After noting Signal’s support of the protests occurring all over the world right now against police brutality, the company’s founder Moxie Marlinspike writes in a blog post that “We’ve also been working to figure out additional ways we can support everyone in the street right now. One immediate thing seems clear: 2020 is a pretty good year to cover your face.”
Fortunately there are perfectly good tools out there both to find faces in photographs and to blur imagery (presumably irreversibly, given Signal’s past attention to detail in these matters, but the company has not returned a request for comment). Put them together and boom, a new feature that lets you blur all the faces in a photo with a single tap.
This is helpful for the many users of Signal who use it to send sensitive information, including photos where someone might rather not be identifiable. Normally one would blur the face in another photo editor app, which is simple enough but not necessarily secure. Some editing apps, for instance, host computation-intensive processes on cloud infrastructure and may retain a copy of a photo being edited there — and who knows what their privacy or law enforcement policy may be?
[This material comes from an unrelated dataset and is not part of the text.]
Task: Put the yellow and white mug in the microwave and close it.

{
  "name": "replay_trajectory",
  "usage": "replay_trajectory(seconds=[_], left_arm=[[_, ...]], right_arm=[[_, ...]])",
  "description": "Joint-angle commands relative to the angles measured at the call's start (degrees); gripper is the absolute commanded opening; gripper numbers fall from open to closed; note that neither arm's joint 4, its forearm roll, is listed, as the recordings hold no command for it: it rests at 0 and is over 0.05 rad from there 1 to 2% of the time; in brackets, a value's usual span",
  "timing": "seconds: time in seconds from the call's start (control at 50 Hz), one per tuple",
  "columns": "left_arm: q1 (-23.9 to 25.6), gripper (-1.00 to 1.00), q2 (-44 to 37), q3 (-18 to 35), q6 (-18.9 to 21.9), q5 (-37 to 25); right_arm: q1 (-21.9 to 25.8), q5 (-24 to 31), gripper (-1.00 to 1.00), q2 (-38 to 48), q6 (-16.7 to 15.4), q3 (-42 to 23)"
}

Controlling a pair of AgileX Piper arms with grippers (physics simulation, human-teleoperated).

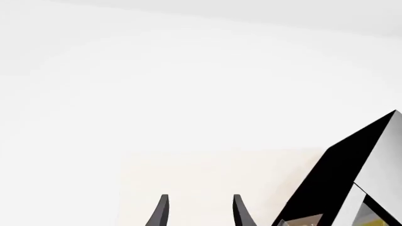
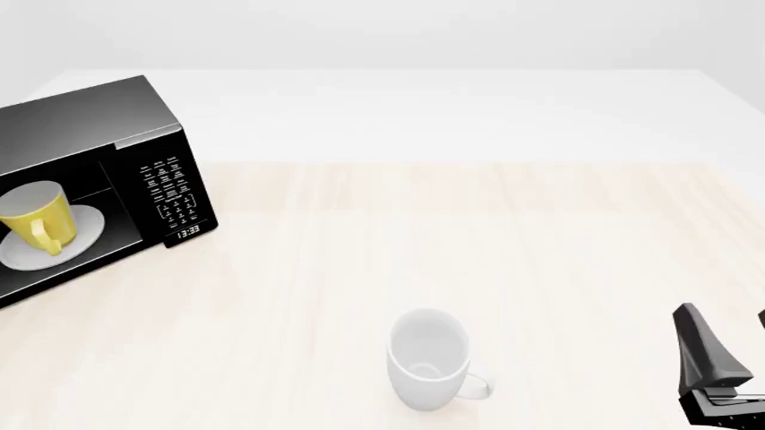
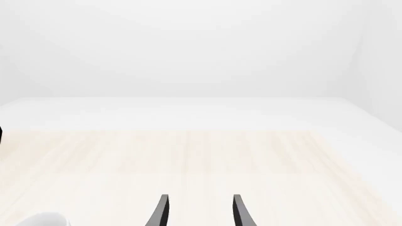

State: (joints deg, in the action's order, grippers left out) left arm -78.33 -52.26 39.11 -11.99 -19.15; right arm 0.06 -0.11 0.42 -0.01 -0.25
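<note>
At the far left of the front view, the microwave is shown on the pale wooden table, its cavity visible from the front. Inside, the yellow and white mug is seen on the white turntable plate, handle toward the viewer. On the button panel, white markings are too small to be read; the clock display appears to read "13:33". No brand name can be made out. A white mug is seen near the table's front edge, well apart from the microwave.

The left gripper is shown in its wrist view with fingers parted and nothing between them, a corner of the microwave beside it. The right gripper is likewise spread and empty above the table; only part of it is visible at the front view's right edge.
</note>
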Motion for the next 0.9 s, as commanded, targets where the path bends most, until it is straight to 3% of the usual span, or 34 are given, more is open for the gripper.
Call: replay_trajectory(seconds=[0.02,0.38,0.9], left_arm=[[-0.07,1.00,-1.96,-2.17,1.45,1.58],[0.73,1.00,-5.79,-6.43,4.46,5.89],[7.67,1.00,-9.73,-11.21,6.49,9.32]], right_arm=[[-0.01,0.00,1.00,0.00,0.00,0.00],[-0.01,0.00,1.00,0.00,0.00,0.00],[-0.01,0.00,1.00,0.00,0.00,0.00]])
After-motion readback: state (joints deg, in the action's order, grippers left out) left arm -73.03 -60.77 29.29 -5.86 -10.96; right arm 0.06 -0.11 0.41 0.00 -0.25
If it’s sensitive at all, it’s better to keep everything on your phone and in apps you trust. And Signal is among the few apps trusted by the justifiably paranoid.
All face detection and blurring takes place on your phone, Marlinspike wrote. But he warned that the face detection isn’t 100% reliable, so be ready to manually draw or expand blur regions in case someone isn’t detected.
The new feature should appear in the latest versions of the app as soon as those are approved by Google and Apple.
Lastly Marlinspike wrote that the company is planning on “distributing versatile face coverings to the community free of charge.” The picture shows a neck gaiter like those sold for warmth and face protection. Something to look forward to then.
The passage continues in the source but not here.